Agentes da Polícia Federal cumprem na manhã desta terça-feira mandado de busca e apreensão contra o deputado federal Paulo Pereira da Silva, o Paulinho da Força, presidente do Solidariedade. A nova etapa da Lava-Jato, denominada Dark Side, é a primeira fase da operação junto à Justiça Eleitoral de São Paulo. (leia mais abaixo)
A sede da entidade é um dos endereços onde os policiais cumprem mandado de busca e apreensão em São Paulo e Brasília. De acordo com o G1, também foi pedido o bloqueio judicial de contas bancárias e imóveis dos investigados, determinados pela 1ª Zona Eleitoral de São Paulo. Os alvos são investigados por crimes de falsidade ideológica eleitoral e lavagem de dinheiro.
A operação tem como base depoimentos de delação premiada de executivos e sócios do Grupo J&F.
A operação investiga doações eleitorais não contabilizadas de R$ 1,7 milhão, recebidas durante as campanhas eleitorais dos anos de 2010 e 2012. Os pagamentos teriam sido feito simulando prestação de serviços advocatícios e também com valores em dinheiro entregues por doleiros.

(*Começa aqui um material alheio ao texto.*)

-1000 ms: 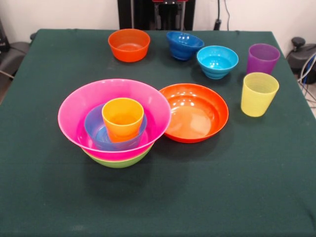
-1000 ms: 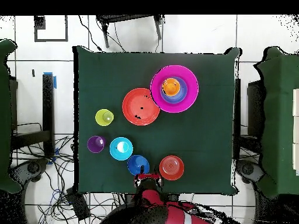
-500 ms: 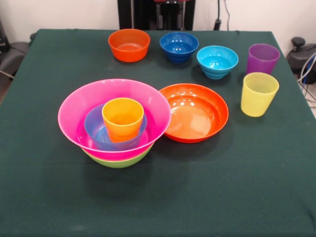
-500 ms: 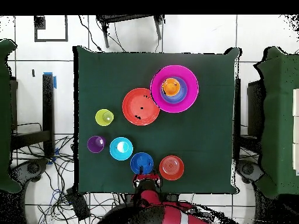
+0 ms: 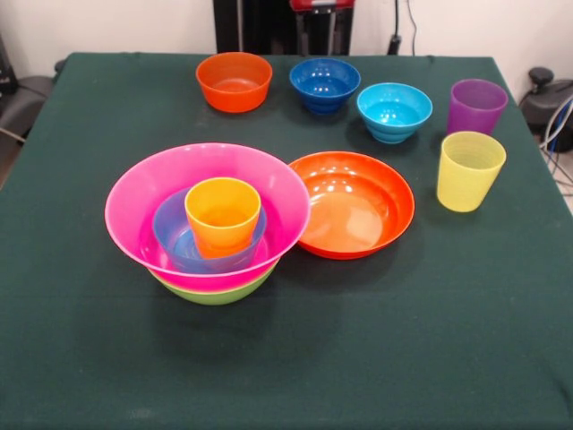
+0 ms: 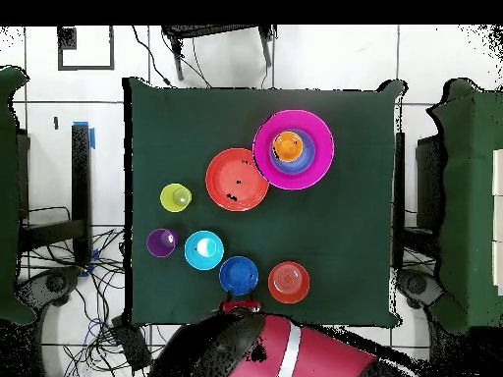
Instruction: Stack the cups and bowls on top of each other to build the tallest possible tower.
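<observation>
Tower (image 5: 208,219) sits mid-table: pink bowl (image 5: 143,193) on lime green bowl (image 5: 215,293), blue bowl (image 5: 170,224) and orange cup (image 5: 222,215) inside. My gripper (image 6: 241,306) is pulled back at table edge, tower at 1 o'clock overhead, well apart. Grip state: can't tell.

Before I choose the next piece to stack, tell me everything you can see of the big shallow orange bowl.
The shallow orange bowl is wide, low and glossy, plastic by its look, with light glinting off its inside. It sits upright and empty on the green cloth, just beside the pink bowl of the pile; their rims look to meet or nearly so. Nothing lies in it.
</observation>
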Robot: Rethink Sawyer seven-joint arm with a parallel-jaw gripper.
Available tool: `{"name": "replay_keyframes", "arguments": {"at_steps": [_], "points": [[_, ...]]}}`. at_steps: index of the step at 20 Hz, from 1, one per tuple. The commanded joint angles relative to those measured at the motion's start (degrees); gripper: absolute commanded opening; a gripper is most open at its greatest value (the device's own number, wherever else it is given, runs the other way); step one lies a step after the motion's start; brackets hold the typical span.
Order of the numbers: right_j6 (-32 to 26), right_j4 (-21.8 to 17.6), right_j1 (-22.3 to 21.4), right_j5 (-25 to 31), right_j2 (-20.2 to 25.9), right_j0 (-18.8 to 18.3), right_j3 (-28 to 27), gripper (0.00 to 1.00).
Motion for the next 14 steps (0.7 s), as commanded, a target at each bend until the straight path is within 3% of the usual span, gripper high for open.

De acordo com as apurações, o escritório de advocacia tinha como sócio um genro do deputado federal.
As investigações se restringem a fatos apurados nos anos de 2010 e 2012, uma vez que Paulinho da Força é deputado federal. Outros fatos, relacionados à eleição de 2014, não são apurados pela 1ª Zona Eleitoral de São Paulo.
No mês passado, por três votos a dois, a Primeira Turma do Supremo Tribunal Federal (STF) condenou Paulinho da Força a dez anos e dois meses de prisão por desvio de recursos do Banco Nacional de Desenvolvimento Econômico e Social (BNDES).
A Corte também determinou que ele devolva o dinheiro, cerca de R$ 182 mil em valores de 2008, que ainda serão corrigidos, e que perca o mandato. Os efeitos da condenação não são imediatos, porque o parlamentar ainda pode apresentar recurso.